## Action item
From the material below, copy exactly the lines beginning with the one that contains "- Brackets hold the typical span" and ending with the one that contains "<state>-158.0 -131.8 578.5"; the pictures stay out.

## Data records
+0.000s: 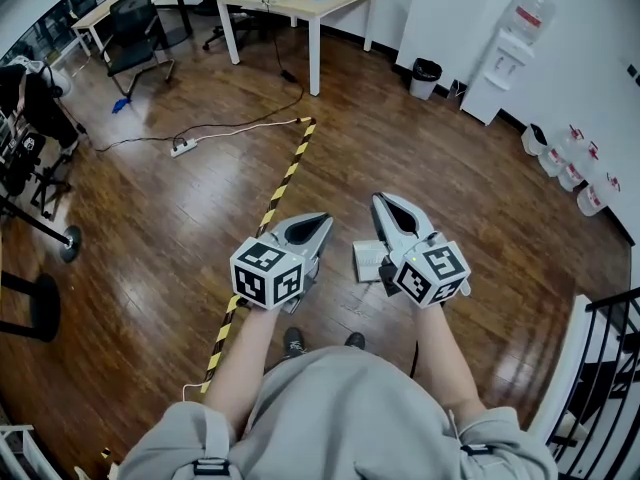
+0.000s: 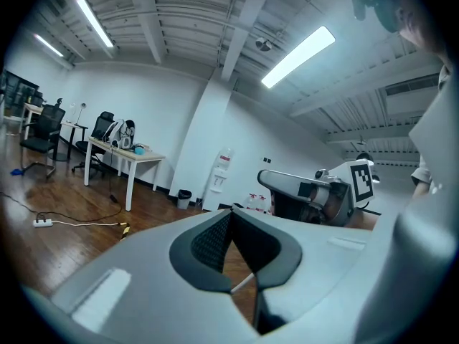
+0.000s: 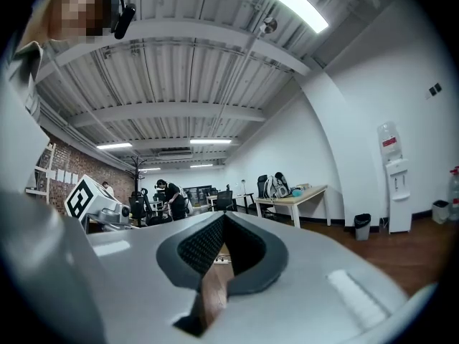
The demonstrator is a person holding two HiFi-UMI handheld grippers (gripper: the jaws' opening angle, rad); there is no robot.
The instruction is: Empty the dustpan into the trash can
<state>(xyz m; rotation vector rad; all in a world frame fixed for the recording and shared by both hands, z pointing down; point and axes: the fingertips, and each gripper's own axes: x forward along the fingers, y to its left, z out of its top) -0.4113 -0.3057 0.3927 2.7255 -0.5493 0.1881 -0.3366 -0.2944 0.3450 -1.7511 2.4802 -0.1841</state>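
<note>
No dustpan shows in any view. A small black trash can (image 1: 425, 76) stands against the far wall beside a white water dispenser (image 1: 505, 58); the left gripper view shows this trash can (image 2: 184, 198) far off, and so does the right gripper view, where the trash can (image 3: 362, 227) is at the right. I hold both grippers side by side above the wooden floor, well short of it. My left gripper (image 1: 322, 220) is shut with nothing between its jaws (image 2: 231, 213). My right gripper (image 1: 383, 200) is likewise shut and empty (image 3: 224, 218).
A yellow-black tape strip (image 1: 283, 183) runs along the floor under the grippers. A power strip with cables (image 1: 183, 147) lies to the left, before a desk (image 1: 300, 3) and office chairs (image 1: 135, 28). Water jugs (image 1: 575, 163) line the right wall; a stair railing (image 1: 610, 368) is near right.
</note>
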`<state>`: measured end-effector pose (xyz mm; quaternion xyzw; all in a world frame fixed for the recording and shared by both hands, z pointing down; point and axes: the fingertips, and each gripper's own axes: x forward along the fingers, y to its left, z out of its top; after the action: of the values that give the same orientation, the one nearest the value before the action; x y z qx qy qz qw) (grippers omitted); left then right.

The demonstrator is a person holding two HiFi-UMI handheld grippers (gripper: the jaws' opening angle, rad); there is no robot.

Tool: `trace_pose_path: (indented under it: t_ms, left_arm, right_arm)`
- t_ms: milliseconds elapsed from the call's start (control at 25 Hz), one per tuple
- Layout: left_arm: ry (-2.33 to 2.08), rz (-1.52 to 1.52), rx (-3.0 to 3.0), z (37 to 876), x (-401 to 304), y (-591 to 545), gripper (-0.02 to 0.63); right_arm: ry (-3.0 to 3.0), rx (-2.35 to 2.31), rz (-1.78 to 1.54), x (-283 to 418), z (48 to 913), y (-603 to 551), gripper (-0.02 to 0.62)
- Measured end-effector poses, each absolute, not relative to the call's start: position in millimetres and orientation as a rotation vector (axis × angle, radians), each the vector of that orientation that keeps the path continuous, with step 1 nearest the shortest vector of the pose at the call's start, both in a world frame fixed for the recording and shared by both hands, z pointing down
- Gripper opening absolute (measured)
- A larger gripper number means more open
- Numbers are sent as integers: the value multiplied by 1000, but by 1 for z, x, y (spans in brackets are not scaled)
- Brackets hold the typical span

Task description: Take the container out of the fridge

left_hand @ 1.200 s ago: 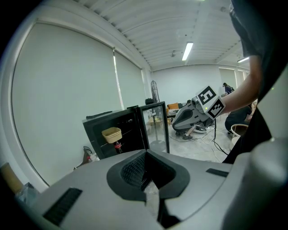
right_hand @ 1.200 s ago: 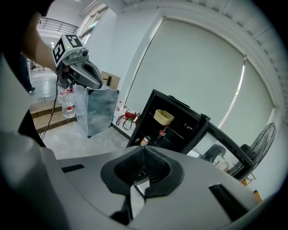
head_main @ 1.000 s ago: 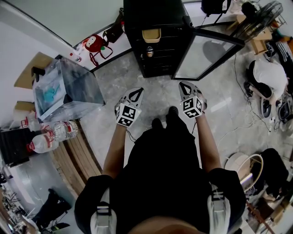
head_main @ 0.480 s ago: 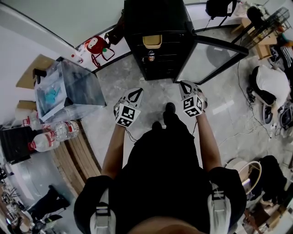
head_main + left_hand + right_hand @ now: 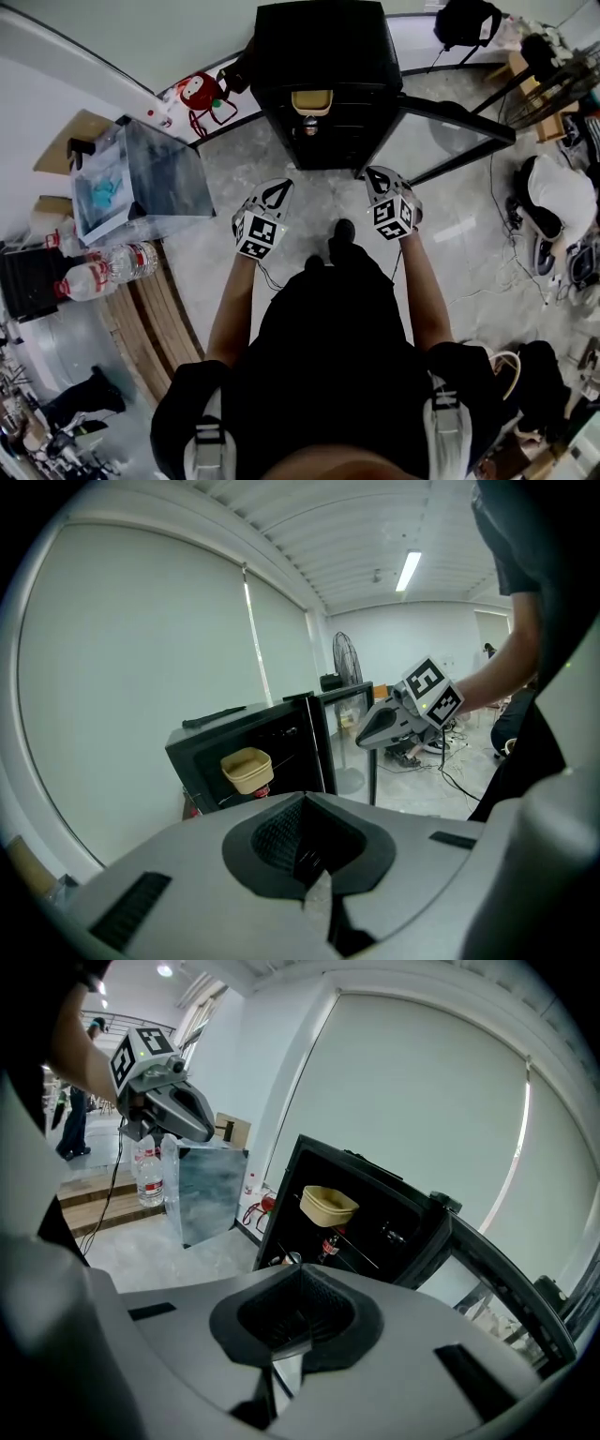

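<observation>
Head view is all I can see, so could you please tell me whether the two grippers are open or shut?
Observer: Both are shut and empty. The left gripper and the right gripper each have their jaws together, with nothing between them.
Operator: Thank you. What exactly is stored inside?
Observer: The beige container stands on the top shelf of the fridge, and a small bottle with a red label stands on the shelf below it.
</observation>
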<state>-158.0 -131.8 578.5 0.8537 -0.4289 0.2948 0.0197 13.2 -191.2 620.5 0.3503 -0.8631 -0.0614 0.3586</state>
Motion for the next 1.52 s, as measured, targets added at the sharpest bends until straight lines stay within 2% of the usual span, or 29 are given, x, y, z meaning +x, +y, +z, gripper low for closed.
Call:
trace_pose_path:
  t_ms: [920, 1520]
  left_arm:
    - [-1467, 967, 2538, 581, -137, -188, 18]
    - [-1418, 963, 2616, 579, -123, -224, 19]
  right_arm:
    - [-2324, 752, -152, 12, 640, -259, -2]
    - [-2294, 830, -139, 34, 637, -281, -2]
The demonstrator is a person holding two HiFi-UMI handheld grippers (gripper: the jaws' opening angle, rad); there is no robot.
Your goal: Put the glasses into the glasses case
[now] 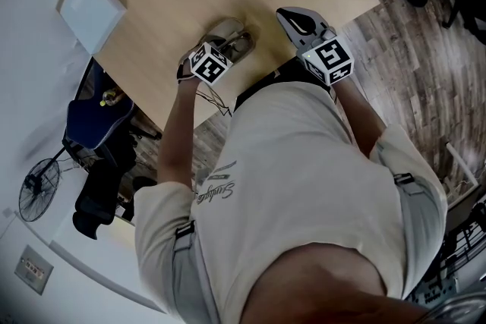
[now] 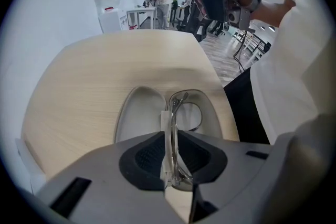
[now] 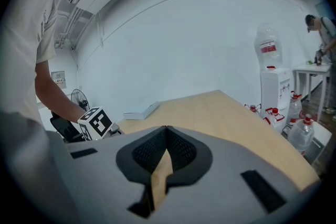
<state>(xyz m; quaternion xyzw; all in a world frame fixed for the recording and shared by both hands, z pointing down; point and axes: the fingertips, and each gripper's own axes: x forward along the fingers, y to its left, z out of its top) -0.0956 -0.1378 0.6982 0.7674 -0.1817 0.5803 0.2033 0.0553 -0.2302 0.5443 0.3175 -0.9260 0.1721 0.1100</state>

## Your solution
- Brackets hold the typical span

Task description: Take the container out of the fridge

left_hand @ 1.200 s ago: 
right_hand @ 1.200 s ago: 
head_main @ 1.000 s ago: 
head_main @ 0.480 s ago: 
head_main + left_hand + right_hand @ now: 

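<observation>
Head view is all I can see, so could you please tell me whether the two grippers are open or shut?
Observer: Both are shut and empty. The left gripper and the right gripper each have their jaws together, with nothing between them.
Operator: Thank you. What exactly is stored inside?
Observer: The beige container stands on the top shelf of the fridge, and a small bottle with a red label stands on the shelf below it.
</observation>
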<state>-158.0 -131.8 578.5 0.8537 -0.4289 0.2948 0.0197 13.2 -191.2 620.5 0.3503 -0.8631 -0.0614 0.3586</state>

The exercise ends with this answer.